Three decades hence, ‘deep-projection’ technology enables individuals to witness events in the past – time travel in effect, although purely as a spectator. We are presented with ‘Raed’, one of the team of terrorists who carried out the September 11th attacks, but whom was prevented from making the ultimate sacrifice and who has been incarcerated ever since.
He is part of a scientific experiment, as he is shown/immersed in several vignettes from that fateful day. Very much in the style of Charles Dickens’ ‘A Christmas Carol’ the thesis of the story is that by witnessing these past events he will come to see the impact of his actions on others. Which he evidently does, seeing himself as being duped by his more fanatical brethren.
For me the story fails on two major counts. Firstly, the initial motivation of ‘Raed’ is totally glossed over, on the premise that he has used ‘boxes’ in his mind in which to store his motivations and past. This then enables the character’s acceptance of guilt to be fairly straightforward, and, to my mind, entirely unlikely. I feel it is somewhat naive to believe that people who carry out such acts do so without an understanding of the effect they will have on individuals. In this case those of the terrorists who knew that they were going to their deaths knew the likely affect of their actions, and were absolutely convinced that they would not only go to their heaven, but have the signal honour of gazing upon the face of their god, a glory only given to martyrs. In some other countries crowds danced in the street at the television pictures from Ground Zero, and even in Western Europe there was a undercurrent of something quite like ‘schadenfreude’. And talk of ‘war’ with Iraq is in the press at the moment, and the West’s military planners will be factoring in ‘collatoral damage’ in the full knowledge of what a stray missile can do to a residential care. Very, very complicated issues indeed.
A lot of Science Fiction is about understanding ‘the alien’, and September 11th offers us the challengs of understanding the alien that exists amongst us here on Earth. I don’t think that this story does that.
James van Pelt. Far from the Emerald Isle.
Deep, deep in space, the maintenance crew of a colony ship halfway through a 4,000yr journey are awoken. There is an anomaly – why hasn’t the ship been destroyed by an impact it received a while back? Someone, or -something- has evidently effected repairs. It transpires that the ship has some tricks up its sleeve, for cases such as this.
Jerry Oltion. Renewable Resources.
A relatively straightforward scenario to put forward a potential solution to an ecological conundrum.
Larry Niven. Chrysalis.
Another in the author’s Draco Tavern series, in which a strange alien race face a problem/pose a problem.
Timothy Zahn. Protocol.
Colonists from Earth are finding it very hard to survive on their planet of choice. A very, very strange race of large, godlike humanoids have the humans following a strict protocol in terms of native/human contact. Any deviation from that protocol is met by death.
This unfathomable behaviour becomes more problematic when one of the natives goes rogue. This poses the settlers with another problem in terms of understanding the protocol for that situation.

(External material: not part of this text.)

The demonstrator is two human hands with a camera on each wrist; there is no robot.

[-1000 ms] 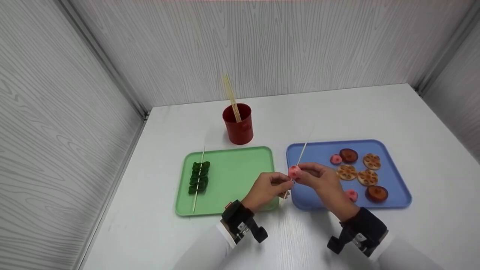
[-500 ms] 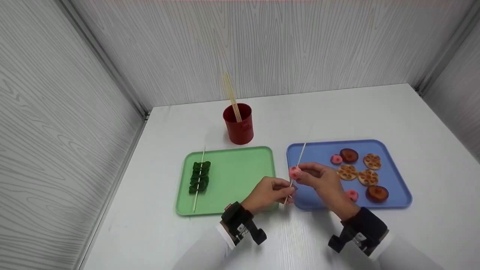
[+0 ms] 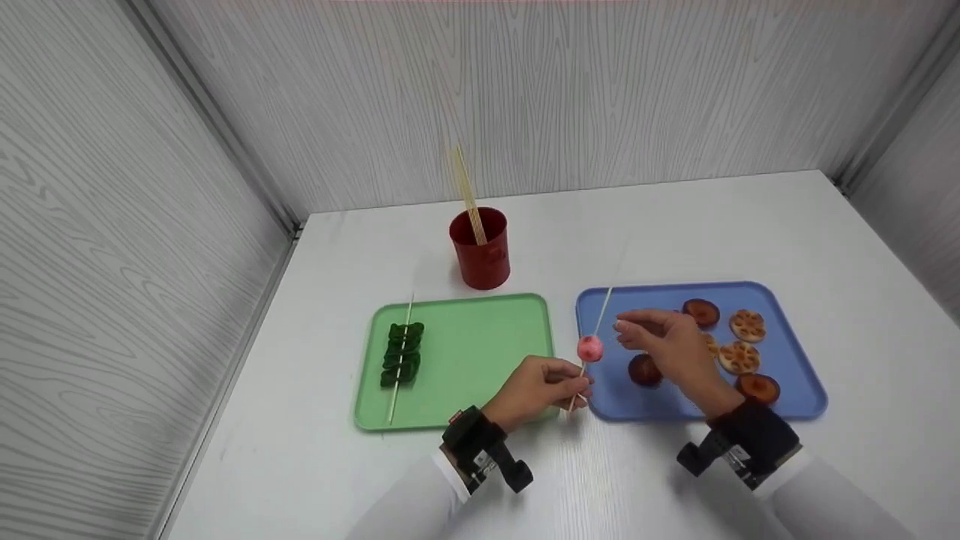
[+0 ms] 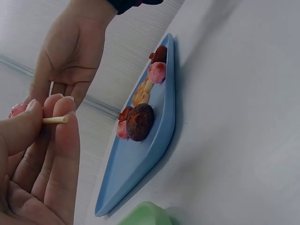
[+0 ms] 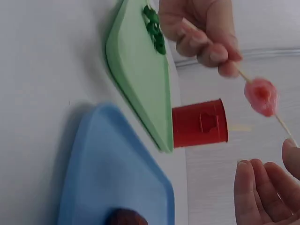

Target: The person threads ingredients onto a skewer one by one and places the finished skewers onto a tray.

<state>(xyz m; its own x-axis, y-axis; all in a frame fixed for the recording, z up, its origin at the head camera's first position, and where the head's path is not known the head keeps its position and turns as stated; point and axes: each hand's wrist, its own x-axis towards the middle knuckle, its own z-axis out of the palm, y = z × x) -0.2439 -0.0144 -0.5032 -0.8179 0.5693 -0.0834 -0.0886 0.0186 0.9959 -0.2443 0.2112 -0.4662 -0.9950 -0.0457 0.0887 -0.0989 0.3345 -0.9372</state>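
White tabletop (image 3: 300,360), grey wall (image 3: 540,97). Left hand (image 3: 535,390) pinches a skewer (image 3: 603,309) near its lower end, pink ball (image 3: 590,348) threaded midway, seen over the edge of the blue tray (image 3: 619,405). Right hand (image 3: 671,351) empty, fingers relaxed. Judged light, snappable (ball likely soft); grip below ball.

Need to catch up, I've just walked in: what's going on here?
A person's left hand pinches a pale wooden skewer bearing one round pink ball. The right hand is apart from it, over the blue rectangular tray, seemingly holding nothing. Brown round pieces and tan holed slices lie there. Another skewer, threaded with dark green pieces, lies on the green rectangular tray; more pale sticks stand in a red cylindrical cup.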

The story ends at that point, giving this reader a feeling of being left somewhat in the lurch, having being offered a glimpse of a story, but not the whole picture.
Lloyd Biggle Jr. Perchance to Dream.
An International Relations Bureau office-type is given the chance to try some fieldwork. One of the native races on the planet which they are studying are being terrorised and exploited by another race. Can the humans find a way of helping these unfortunate victims?
Pat Forde’s story is the longest by far, and rather misses the mark, for my money. The rest of the stories are fine as far as they go, but they don’t really go anywhere that isn’t regularly visited by Analog.